Given information.
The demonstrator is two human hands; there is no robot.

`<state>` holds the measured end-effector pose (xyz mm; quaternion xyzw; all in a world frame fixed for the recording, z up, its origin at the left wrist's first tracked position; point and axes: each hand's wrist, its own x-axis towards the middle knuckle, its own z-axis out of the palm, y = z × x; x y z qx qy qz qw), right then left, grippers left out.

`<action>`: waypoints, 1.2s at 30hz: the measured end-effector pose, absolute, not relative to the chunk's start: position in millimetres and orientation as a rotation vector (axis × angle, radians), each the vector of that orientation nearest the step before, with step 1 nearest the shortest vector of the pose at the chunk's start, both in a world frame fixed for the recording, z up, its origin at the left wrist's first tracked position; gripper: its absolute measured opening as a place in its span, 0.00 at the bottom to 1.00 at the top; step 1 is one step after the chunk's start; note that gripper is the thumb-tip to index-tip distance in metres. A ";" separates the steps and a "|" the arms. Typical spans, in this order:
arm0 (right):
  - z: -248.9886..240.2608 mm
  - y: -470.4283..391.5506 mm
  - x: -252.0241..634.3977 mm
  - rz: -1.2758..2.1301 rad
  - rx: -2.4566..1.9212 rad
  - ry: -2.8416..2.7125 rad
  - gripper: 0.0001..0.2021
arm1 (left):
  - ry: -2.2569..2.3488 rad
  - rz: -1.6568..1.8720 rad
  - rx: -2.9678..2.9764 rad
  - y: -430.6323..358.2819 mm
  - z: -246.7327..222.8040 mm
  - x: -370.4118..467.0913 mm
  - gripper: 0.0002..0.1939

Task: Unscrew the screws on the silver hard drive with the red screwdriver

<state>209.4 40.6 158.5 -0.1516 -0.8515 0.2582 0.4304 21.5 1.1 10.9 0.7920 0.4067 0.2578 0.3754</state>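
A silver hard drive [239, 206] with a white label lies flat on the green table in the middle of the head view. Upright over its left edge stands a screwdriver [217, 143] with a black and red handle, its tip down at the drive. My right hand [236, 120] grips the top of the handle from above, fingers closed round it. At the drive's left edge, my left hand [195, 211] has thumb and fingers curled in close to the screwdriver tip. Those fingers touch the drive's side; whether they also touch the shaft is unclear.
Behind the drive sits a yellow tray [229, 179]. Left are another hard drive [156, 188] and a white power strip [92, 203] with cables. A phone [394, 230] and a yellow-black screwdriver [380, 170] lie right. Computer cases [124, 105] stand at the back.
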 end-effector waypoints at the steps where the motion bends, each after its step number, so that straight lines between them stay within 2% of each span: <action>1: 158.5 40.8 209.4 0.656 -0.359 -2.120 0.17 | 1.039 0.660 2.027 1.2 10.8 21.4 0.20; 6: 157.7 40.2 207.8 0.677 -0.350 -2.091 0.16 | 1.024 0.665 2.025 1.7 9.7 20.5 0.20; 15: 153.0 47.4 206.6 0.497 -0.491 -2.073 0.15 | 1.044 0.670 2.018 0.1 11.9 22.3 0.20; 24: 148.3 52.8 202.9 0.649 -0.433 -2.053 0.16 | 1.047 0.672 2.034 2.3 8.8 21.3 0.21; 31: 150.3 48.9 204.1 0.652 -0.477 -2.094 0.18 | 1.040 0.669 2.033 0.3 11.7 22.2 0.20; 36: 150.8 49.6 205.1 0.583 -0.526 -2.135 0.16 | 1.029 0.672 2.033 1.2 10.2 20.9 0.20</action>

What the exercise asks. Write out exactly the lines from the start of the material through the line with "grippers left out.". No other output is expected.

Response.
The demonstrator is two human hands; there is no robot.

`<state>` holds the measured end-effector pose (xyz mm; quaternion xyzw; all in a world frame fixed for the recording, z up, its origin at the left wrist's first tracked position; point and axes: each hand's wrist, its own x-axis towards the middle knuckle, its own z-axis out of the palm, y = z × x; x y z qx qy qz qw), right then left, grippers left out.

No more output is required for this exercise.